Work to complete. From the first line of the data down to and including the line with "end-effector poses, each", copy everything exactly, leaving out pictures.

Records for the task.
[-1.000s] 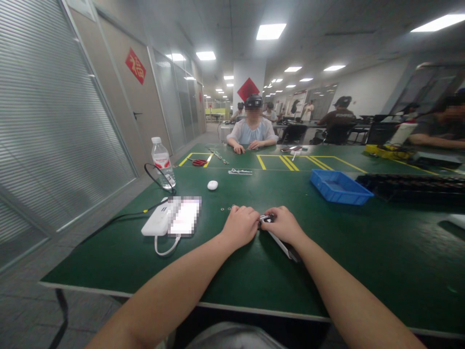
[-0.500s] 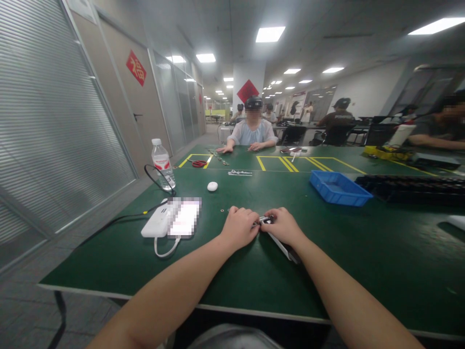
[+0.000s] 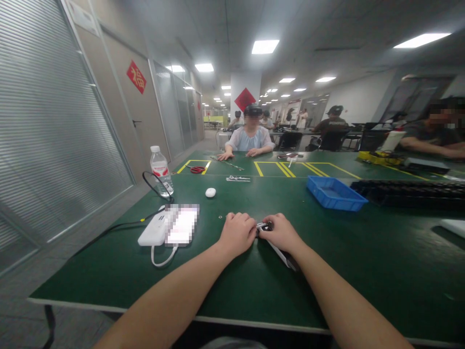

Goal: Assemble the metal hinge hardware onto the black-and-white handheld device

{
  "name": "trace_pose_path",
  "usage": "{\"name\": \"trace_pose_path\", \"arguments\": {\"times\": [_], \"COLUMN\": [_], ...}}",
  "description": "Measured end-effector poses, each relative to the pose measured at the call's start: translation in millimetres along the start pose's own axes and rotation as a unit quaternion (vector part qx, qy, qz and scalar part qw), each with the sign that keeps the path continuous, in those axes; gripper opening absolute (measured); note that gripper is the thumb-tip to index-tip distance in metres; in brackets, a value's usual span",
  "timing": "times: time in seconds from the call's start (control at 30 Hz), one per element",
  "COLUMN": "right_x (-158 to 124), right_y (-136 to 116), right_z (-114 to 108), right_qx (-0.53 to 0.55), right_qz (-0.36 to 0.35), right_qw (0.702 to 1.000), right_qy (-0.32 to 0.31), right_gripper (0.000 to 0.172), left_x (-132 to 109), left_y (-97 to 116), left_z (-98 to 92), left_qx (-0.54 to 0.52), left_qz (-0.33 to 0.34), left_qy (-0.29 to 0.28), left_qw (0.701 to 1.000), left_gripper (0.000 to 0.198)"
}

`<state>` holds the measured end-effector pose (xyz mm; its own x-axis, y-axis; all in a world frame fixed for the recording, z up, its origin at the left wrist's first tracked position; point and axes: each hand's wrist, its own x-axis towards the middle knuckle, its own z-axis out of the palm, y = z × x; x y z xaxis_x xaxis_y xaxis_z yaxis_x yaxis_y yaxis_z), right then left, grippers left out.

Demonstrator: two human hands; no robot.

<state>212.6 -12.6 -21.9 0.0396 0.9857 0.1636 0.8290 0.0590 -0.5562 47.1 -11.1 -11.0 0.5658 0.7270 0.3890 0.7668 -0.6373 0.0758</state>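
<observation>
Both my hands rest close together on the green table (image 3: 327, 271). My left hand (image 3: 238, 233) is closed in a fist, its fingertips pinching one end of a small metal part (image 3: 263, 226). My right hand (image 3: 281, 233) is closed on the same part from the other side. A long dark and white strip (image 3: 282, 255) runs from under my right hand back along my right wrist. A tiny metal ring (image 3: 220, 216) lies on the table just beyond my left hand.
A white power bank (image 3: 154, 231) with a looped cable lies at left, beside a blurred flat thing. A water bottle (image 3: 161, 170), a white round object (image 3: 210, 192), a blue tray (image 3: 334, 193) and black trays (image 3: 410, 191) stand farther back. A person (image 3: 250, 138) sits opposite.
The view has tilted slightly, so everything sits lower in the picture. My hands stay pressed together on the small part; the person opposite has moved a hand outward.
</observation>
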Motion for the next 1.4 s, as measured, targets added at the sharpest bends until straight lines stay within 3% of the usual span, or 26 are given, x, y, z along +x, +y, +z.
{"name": "trace_pose_path", "arguments": {"times": [0.97,1.4], "right_x": [0.3,-0.7], "right_y": [-3.2,-3.7], "right_z": [-3.2,-3.4], "right_qx": [-0.009,-0.006], "right_qz": [0.018,0.019], "right_qw": [1.0,1.0], "right_qy": [-0.007,0.001], "right_gripper": [0.039,0.037], "left_x": [3.2,4.0], "left_y": [2.2,2.6], "left_z": [0.4,1.2], "left_qx": [-0.011,0.007], "left_qz": [-0.006,-0.004], "left_qy": [-0.025,-0.011], "left_qw": [1.0,1.0], "left_gripper": [0.018,0.017]}}
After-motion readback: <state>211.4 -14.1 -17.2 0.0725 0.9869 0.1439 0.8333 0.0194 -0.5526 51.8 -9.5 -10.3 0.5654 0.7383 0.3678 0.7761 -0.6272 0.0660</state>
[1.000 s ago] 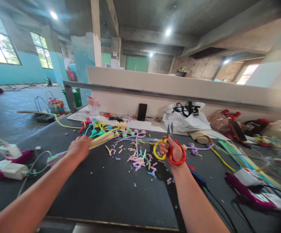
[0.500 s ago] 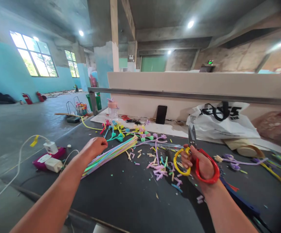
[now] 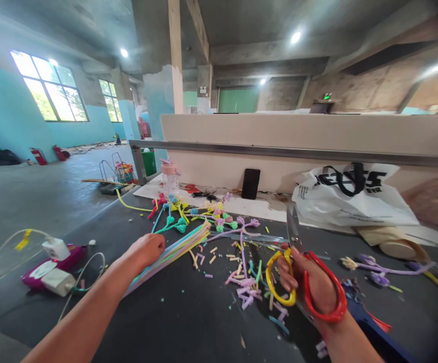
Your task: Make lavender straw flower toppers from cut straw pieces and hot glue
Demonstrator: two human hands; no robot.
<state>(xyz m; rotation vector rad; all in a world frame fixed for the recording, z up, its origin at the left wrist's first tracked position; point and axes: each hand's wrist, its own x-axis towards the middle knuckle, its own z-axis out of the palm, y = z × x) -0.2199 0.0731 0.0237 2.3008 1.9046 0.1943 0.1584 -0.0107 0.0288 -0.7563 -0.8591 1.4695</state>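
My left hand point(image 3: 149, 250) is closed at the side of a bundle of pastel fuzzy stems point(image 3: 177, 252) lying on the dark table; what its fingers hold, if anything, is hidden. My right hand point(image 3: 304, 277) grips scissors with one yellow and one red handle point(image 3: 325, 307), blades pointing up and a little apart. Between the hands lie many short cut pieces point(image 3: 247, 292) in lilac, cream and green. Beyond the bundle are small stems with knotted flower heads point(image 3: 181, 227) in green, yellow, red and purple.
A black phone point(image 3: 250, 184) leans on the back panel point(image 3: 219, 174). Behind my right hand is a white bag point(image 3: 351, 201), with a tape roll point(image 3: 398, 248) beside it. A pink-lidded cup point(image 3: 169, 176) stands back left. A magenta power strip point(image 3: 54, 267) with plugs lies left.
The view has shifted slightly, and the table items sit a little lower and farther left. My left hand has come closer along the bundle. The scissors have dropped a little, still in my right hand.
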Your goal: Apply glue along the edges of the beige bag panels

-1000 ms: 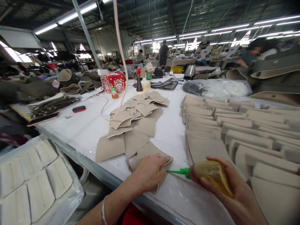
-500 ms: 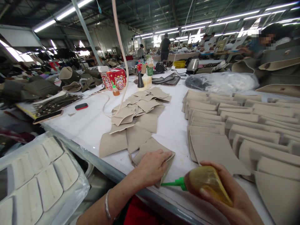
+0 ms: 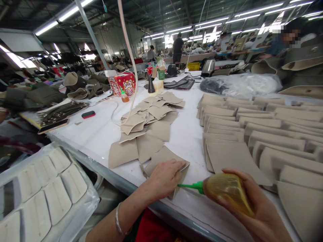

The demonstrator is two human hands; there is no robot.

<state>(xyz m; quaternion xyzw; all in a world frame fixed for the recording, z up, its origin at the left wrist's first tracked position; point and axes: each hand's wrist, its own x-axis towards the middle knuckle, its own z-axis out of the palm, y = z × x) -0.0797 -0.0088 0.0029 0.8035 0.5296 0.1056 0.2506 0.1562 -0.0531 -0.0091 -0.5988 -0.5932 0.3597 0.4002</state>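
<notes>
My left hand (image 3: pixel 165 178) is closed on a beige leather-like panel (image 3: pixel 161 156) near the table's front edge. Its fingers lie over the panel's folded-up right side; the thumb is hidden. In my right hand (image 3: pixel 259 201), a squeeze bottle (image 3: pixel 227 191) of amber liquid lies tilted on its side. The bottle's thin green nozzle (image 3: pixel 193 186) points left, its tip at the panel's edge beside my left fingers. Beyond my left hand spreads a loose pile of similar beige panels (image 3: pixel 153 131).
Rows of folded beige panels (image 3: pixel 227 154) stand on the right of the white table (image 3: pixel 96 137). Pale pieces in plastic (image 3: pixel 40 198) lie lower left. Farther back are a red box (image 3: pixel 123 84), a small green-capped bottle (image 3: pixel 124 97) and a hanging hose (image 3: pixel 132 60). Other people work beyond.
The nozzle tip has moved up along the panel's edge, away from the table's front edge, with the bottle shifting slightly right. My left hand keeps its place on the panel.
</notes>
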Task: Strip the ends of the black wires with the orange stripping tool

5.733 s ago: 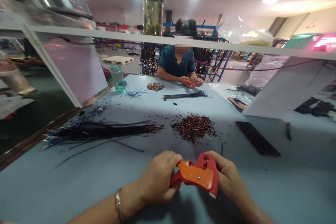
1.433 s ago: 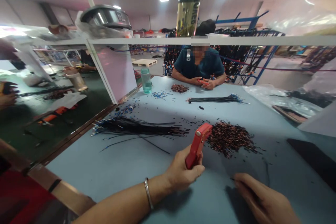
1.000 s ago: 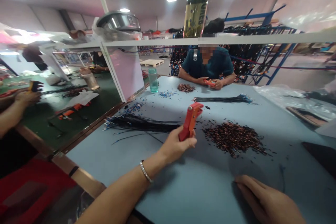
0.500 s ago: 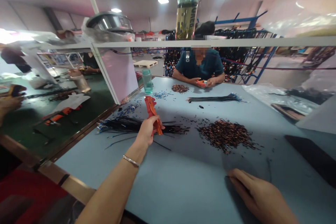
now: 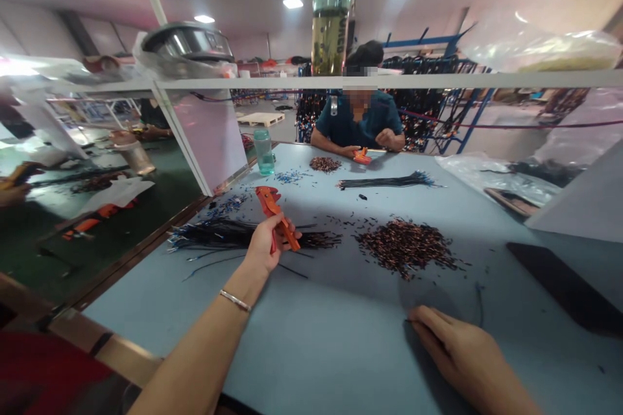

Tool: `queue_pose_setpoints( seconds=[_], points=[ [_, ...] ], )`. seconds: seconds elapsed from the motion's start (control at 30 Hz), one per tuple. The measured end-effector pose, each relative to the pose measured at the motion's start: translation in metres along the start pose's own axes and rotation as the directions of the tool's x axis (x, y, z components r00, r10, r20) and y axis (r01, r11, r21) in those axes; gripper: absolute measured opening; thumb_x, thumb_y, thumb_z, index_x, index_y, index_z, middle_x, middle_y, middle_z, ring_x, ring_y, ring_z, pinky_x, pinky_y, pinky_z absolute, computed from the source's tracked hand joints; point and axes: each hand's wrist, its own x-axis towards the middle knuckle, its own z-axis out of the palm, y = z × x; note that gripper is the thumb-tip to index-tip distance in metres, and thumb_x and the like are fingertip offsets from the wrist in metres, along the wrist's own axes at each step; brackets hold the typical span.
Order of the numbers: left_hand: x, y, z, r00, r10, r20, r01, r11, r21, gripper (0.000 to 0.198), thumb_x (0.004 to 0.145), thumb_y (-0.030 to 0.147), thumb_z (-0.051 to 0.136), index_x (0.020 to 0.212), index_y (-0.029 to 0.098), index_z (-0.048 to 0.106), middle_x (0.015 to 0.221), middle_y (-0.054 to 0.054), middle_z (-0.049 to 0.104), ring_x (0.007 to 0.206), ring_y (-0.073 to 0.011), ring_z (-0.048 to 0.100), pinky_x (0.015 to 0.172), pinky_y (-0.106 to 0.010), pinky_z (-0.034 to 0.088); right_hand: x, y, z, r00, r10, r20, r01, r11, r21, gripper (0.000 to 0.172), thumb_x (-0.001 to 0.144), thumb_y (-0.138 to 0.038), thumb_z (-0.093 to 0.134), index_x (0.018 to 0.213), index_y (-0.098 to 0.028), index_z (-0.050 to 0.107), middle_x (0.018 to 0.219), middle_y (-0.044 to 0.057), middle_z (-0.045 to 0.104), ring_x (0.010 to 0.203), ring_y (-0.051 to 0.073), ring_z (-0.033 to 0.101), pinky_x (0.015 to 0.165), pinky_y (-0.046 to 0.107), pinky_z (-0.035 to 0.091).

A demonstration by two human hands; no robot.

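My left hand (image 5: pixel 265 243) is closed round the handles of an orange-red wire stripper (image 5: pixel 268 202), its head pointing up and away from me. Beneath the tool and that hand lies a bundle of black wires (image 5: pixel 214 235) with blue-tipped ends. My right hand (image 5: pixel 455 347) rests low on the right of the blue-grey table (image 5: pixel 311 337), fingers pressed together. A tiny dark end shows at its fingertips; what it belongs to is hidden. Just beyond this hand is a heap of small dark and coppery pieces (image 5: pixel 406 246).
A dark flat object (image 5: pixel 559 285) lies at right, near a phone (image 5: pixel 511 201) and clear plastic bags. Across the table a co-worker (image 5: pixel 360 117) has another orange tool (image 5: pixel 361 155). A green bottle (image 5: pixel 263 152) and second wire bundle (image 5: pixel 384 180) stand between us. A shelf (image 5: pixel 272 82) spans above.
The view has shifted slightly, moving everything a little left. My wire stripper has tilted more to the left. The co-worker's one hand has lifted off their tool.
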Motion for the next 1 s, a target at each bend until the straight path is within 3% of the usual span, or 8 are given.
queue_pose_setpoints(
  seconds=[0.3,0.43,0.6,0.87,1.0],
  points=[
    [-0.001,-0.003,0.002,0.998,0.053,0.040,-0.050,0.997,-0.055,0.016,0.081,0.026,0.055,0.072,0.014,0.059,0.060,-0.003,0.065,0.055,-0.0192,0.068,0.059,-0.031,0.053,0.002,-0.002,-0.001,0.999,-0.026,-0.032,0.026,1.000,-0.016,0.028,0.095,-0.022,0.037,0.081,-0.024,0.062,0.071,0.000,0.076,0.051,0.017,0.072,0.043,0.023,0.051],
    [0.001,-0.007,0.003,0.995,0.095,0.004,-0.094,0.994,-0.058,0.014,0.081,0.023,0.055,0.070,0.015,0.058,0.057,0.000,0.063,0.052,-0.0161,0.066,0.056,-0.025,0.051,0.004,-0.004,-0.003,0.998,-0.042,-0.044,0.040,0.999,-0.030,0.030,0.096,-0.021,0.035,0.081,-0.024,0.061,0.070,0.000,0.075,0.051,0.017,0.072,0.044,0.022,0.052],
    [0.002,-0.009,0.003,0.998,0.061,-0.022,-0.061,0.998,-0.003,0.017,0.080,0.023,0.056,0.066,0.014,0.057,0.051,-0.001,0.061,0.046,-0.0172,0.064,0.049,-0.025,0.048,0.001,-0.002,-0.002,0.998,-0.039,-0.040,0.039,0.999,-0.021,0.029,0.095,-0.020,0.037,0.082,-0.024,0.062,0.071,0.000,0.076,0.051,0.017,0.072,0.044,0.022,0.053],
    [0.000,-0.012,0.003,0.997,0.057,-0.057,-0.055,0.998,0.032,0.016,0.077,0.027,0.062,0.067,0.014,0.058,0.054,0.000,0.061,0.046,-0.0171,0.064,0.050,-0.026,0.048,-0.009,0.015,0.005,0.998,-0.028,0.050,0.027,1.000,0.014,0.024,0.096,-0.027,0.042,0.090,-0.028,0.065,0.081,0.000,0.079,0.058,0.019,0.075,0.048,0.022,0.056],
    [-0.003,-0.016,0.007,0.992,0.116,-0.049,-0.115,0.993,0.022,0.016,0.074,0.029,0.064,0.068,0.015,0.059,0.056,0.000,0.062,0.049,-0.0170,0.065,0.054,-0.026,0.048,-0.008,0.016,0.005,1.000,-0.018,0.024,0.016,0.998,0.056,0.023,0.094,-0.030,0.044,0.088,-0.030,0.066,0.079,-0.001,0.079,0.055,0.020,0.074,0.045,0.022,0.056]
  ],
)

Result of the exercise.
[-1.000s] 
[-0.500s] 
[+0.000s] 

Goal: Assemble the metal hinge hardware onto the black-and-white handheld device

{
  "name": "trace_pose_path",
  "usage": "{\"name\": \"trace_pose_path\", \"arguments\": {\"times\": [_], \"COLUMN\": [_], ...}}",
  "description": "Measured end-effector poses, each relative to the pose measured at the call's start: translation in millimetres along the start pose's own axes and rotation as a unit quaternion (vector part qx, qy, qz and scalar part qw), each with the sign that keeps the path continuous, in those axes; gripper opening absolute (measured); note that gripper is the thumb-tip to index-tip distance in metres; in brackets, a value's usual span",

There is nothing further in this answer.